The code uses a tiled matrix multiplication algorithm, which improves data locality and reduces global memory accesses. It divides the input matrices into smaller tiles and performs matrix multiplication on each tile, utilizing shared memory to cache data.
The code declares two shared memory arrays, s_a and s_b, which are used to cache tiles of matrices a and b, respectively. The use of shared memory reduces global memory accesses and enables faster access to the input data.
The innermost loop that performs the matrix multiplication has been unrolled using #pragma unroll.

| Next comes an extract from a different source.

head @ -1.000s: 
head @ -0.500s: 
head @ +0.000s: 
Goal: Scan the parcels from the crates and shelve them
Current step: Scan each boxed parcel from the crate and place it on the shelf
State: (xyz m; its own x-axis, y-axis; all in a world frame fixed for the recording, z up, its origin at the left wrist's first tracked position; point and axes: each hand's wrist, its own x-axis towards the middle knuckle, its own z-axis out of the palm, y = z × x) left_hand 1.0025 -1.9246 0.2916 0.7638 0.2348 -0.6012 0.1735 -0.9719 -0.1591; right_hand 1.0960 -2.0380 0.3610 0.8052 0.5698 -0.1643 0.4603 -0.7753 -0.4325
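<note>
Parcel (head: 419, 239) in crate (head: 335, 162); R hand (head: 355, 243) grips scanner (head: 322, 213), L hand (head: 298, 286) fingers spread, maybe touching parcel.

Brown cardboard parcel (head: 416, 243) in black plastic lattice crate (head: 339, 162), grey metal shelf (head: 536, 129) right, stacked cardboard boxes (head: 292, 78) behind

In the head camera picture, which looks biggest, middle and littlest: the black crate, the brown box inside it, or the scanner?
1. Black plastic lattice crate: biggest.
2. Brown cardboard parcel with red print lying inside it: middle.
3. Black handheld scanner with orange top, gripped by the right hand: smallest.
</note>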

Loop unrolling reduces loop overhead and enables the compiler to generate more efficient code by exploiting instruction-level parallelism.
The code uses cudaMemcpyAsync to perform asynchronous memory copies between the host and the device. This allows overlapping of memory transfers with kernel execution, reducing the overall execution time.
The code creates two CUDA streams, stream1 and stream2, to overlap the execution of kernel invocations and memory copies. By using multiple streams, the program can perform computations and data transfers concurrently, improving overall throughput.
The verify_result function checks the correctness of the computed matrix multiplication results by comparing them with a sequentially computed reference solution. This verification ensures the accuracy of the parallel computation.
The code measures the execution time of the matrix multiplication kernel using std::chrono library and calculates the achieved GFLOPs (Giga Floating-Point Operations per second) based on the elapsed time and the problem size.